Below are some records; quote exactly the lines from the one that contains "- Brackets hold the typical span" through the one that contains "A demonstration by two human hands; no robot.", inclusive, and no others.

[Data Boundary: Start]

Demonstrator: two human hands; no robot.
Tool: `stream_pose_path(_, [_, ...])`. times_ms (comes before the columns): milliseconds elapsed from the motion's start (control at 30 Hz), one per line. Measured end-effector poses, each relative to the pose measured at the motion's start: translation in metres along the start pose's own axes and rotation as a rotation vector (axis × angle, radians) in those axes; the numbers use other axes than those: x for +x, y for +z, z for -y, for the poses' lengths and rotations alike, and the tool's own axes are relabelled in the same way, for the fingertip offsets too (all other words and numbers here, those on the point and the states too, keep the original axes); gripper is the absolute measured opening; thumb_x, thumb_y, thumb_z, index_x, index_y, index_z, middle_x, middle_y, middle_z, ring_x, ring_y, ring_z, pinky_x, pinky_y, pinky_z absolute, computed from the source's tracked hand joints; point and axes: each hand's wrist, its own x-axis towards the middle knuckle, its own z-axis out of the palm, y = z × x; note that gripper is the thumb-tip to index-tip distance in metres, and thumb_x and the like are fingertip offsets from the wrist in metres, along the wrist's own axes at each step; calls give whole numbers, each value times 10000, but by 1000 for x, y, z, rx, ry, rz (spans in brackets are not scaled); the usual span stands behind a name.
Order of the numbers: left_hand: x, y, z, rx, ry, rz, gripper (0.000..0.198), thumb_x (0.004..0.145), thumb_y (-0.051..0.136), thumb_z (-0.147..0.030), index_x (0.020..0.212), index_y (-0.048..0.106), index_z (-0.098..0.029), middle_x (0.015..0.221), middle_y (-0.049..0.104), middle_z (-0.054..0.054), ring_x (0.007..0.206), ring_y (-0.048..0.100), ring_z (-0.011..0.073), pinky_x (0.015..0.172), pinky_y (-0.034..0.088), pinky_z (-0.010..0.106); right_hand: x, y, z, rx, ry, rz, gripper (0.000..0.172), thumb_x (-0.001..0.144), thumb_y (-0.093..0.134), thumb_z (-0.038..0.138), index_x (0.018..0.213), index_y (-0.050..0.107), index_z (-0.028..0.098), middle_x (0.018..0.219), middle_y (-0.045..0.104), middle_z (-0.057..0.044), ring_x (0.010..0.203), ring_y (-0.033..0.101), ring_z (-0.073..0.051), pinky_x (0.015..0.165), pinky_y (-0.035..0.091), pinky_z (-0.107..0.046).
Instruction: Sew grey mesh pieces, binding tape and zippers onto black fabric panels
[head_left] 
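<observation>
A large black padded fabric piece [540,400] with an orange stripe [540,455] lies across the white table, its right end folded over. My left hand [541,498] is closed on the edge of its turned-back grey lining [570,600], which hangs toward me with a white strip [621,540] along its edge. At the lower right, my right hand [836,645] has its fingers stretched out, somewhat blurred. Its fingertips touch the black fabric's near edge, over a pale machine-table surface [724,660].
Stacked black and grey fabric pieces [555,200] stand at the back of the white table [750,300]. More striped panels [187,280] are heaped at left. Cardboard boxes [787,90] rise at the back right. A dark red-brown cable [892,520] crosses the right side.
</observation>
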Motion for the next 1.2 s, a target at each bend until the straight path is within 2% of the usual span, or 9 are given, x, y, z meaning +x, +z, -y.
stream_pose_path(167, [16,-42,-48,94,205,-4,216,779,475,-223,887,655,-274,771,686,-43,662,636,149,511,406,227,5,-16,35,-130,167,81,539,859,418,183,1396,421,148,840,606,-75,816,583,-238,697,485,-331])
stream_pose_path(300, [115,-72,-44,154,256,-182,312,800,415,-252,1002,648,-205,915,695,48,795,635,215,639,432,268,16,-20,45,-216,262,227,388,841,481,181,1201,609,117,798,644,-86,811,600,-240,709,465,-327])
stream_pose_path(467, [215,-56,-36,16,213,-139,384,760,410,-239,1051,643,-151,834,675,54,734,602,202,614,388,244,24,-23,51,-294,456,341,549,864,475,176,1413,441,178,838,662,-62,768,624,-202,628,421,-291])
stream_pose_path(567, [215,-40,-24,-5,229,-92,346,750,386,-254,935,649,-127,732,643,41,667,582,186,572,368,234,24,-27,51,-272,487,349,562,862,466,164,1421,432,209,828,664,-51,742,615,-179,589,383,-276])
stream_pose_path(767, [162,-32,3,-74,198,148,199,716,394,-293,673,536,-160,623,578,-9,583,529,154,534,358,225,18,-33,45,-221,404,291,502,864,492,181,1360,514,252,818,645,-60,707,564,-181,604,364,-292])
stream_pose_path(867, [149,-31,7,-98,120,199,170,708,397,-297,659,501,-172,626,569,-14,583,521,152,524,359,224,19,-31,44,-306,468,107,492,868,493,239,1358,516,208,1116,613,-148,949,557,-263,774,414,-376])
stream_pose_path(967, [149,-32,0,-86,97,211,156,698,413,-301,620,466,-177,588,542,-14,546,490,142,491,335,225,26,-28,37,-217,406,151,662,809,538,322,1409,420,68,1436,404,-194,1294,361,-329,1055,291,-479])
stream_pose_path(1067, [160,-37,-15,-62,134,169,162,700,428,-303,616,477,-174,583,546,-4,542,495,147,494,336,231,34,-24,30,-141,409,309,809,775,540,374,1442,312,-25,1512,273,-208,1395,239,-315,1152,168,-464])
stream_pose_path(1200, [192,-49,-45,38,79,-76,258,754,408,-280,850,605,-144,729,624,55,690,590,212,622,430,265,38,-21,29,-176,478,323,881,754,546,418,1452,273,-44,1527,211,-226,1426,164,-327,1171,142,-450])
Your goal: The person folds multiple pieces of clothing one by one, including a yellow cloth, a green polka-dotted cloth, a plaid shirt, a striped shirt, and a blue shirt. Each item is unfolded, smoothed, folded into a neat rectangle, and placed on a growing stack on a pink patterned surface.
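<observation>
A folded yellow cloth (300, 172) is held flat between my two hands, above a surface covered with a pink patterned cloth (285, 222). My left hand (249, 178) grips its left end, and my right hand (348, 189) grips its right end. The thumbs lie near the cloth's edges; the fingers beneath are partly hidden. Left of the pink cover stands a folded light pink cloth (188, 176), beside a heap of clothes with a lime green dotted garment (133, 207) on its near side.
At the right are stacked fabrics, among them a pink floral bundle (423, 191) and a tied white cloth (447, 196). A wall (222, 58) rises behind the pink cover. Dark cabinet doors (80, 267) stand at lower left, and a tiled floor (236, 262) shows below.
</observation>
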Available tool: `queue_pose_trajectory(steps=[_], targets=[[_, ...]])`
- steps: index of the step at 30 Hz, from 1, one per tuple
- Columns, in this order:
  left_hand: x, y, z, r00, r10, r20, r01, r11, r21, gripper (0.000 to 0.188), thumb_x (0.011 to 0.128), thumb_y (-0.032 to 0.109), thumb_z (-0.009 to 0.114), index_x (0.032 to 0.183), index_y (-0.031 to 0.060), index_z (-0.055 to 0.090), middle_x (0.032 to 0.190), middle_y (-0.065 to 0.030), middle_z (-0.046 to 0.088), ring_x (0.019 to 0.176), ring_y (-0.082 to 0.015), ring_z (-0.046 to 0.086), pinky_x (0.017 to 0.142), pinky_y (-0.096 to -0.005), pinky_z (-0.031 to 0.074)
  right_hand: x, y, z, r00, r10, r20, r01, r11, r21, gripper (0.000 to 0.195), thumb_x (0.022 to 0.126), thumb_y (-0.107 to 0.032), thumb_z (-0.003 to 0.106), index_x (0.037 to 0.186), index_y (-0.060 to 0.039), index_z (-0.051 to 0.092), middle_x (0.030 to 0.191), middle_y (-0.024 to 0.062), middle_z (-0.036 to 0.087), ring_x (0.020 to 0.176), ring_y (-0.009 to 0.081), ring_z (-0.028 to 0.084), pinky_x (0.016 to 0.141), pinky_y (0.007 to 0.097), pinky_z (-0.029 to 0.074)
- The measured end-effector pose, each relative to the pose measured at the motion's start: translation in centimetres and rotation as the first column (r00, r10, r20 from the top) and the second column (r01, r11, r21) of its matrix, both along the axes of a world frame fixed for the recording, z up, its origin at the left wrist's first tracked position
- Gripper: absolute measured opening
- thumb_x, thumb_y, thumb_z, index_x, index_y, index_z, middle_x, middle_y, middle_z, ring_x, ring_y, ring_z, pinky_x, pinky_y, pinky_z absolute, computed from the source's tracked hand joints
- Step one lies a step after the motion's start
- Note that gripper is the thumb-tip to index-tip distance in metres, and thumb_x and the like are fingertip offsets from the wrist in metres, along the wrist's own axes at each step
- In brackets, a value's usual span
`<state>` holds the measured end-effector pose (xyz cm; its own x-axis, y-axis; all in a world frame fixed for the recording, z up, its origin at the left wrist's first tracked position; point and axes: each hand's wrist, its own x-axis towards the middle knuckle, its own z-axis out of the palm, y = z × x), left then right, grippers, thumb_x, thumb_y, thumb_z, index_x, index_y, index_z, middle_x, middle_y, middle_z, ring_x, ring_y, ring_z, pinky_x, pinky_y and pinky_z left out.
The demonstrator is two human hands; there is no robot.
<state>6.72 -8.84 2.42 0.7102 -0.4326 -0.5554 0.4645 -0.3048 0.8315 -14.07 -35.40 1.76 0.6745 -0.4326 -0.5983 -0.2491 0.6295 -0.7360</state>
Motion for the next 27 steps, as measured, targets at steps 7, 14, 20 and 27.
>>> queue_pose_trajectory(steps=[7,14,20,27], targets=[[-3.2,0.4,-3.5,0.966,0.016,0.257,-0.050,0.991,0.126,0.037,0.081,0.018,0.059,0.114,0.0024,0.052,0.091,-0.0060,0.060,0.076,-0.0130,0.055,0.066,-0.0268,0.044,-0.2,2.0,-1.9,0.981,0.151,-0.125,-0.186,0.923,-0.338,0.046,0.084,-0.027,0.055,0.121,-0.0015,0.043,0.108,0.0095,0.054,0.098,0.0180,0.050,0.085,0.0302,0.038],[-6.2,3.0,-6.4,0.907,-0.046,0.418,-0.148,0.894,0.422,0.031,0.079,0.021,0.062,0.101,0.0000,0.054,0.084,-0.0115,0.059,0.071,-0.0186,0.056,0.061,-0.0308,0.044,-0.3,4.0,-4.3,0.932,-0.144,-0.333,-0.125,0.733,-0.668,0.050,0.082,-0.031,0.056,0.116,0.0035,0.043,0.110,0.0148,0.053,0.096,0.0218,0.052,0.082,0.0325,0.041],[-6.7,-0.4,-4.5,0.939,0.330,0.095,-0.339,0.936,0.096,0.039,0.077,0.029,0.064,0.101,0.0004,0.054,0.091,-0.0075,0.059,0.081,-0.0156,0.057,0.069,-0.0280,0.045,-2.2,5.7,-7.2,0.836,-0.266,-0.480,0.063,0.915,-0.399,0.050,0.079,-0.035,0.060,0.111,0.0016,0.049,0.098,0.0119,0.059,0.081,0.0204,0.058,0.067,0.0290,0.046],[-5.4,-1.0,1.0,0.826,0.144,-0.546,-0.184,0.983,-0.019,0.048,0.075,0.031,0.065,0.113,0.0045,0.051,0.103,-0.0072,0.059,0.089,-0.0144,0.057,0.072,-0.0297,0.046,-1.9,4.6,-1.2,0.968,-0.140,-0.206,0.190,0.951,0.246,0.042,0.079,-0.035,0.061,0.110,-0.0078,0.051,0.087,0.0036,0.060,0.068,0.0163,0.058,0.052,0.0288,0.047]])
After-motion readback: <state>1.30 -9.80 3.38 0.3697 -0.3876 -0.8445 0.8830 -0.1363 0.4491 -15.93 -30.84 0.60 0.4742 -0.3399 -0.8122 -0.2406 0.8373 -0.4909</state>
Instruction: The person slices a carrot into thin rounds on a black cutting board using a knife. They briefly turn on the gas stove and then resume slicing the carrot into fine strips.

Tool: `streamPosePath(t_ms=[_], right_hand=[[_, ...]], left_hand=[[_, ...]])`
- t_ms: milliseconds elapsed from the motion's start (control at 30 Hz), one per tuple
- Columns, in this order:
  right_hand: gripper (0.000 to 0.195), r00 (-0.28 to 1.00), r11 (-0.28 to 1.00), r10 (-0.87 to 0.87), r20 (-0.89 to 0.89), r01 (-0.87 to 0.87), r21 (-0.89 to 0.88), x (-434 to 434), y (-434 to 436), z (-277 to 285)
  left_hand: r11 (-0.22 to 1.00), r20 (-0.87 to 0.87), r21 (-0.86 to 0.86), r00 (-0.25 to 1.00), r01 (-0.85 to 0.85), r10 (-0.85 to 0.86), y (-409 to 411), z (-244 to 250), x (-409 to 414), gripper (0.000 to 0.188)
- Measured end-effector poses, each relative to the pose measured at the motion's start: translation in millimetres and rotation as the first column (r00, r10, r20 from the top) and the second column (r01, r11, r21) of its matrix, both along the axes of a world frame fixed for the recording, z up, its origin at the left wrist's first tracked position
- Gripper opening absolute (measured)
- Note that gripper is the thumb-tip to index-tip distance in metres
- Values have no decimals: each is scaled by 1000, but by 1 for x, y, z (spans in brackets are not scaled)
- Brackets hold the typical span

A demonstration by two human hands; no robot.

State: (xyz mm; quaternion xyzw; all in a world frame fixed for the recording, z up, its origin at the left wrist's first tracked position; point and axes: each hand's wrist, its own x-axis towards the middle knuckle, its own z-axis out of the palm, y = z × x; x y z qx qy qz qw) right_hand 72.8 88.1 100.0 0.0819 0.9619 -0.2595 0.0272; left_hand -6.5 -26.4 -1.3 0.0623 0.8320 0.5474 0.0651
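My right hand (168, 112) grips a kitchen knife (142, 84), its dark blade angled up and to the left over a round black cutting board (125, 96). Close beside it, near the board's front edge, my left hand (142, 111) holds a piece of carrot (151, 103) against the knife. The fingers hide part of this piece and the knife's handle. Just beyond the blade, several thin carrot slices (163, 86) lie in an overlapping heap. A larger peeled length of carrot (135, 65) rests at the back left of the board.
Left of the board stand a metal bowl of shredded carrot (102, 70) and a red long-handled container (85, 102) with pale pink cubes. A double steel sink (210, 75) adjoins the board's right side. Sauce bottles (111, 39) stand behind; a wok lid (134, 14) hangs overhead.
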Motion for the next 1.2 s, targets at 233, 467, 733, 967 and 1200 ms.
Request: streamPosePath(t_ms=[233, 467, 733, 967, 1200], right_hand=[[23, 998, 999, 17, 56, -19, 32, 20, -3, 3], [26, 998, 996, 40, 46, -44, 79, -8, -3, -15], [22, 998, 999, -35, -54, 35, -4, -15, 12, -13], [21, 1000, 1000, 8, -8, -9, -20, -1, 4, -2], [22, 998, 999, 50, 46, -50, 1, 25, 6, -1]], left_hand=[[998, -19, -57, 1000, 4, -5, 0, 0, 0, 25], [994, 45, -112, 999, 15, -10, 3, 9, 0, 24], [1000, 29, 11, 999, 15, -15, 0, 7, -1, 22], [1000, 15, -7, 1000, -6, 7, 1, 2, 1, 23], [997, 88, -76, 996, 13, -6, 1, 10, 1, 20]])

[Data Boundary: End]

**Exercise response**
- Brackets hold the typical span

A demonstration by two human hands; no robot.

No additional output is expected for this exercise.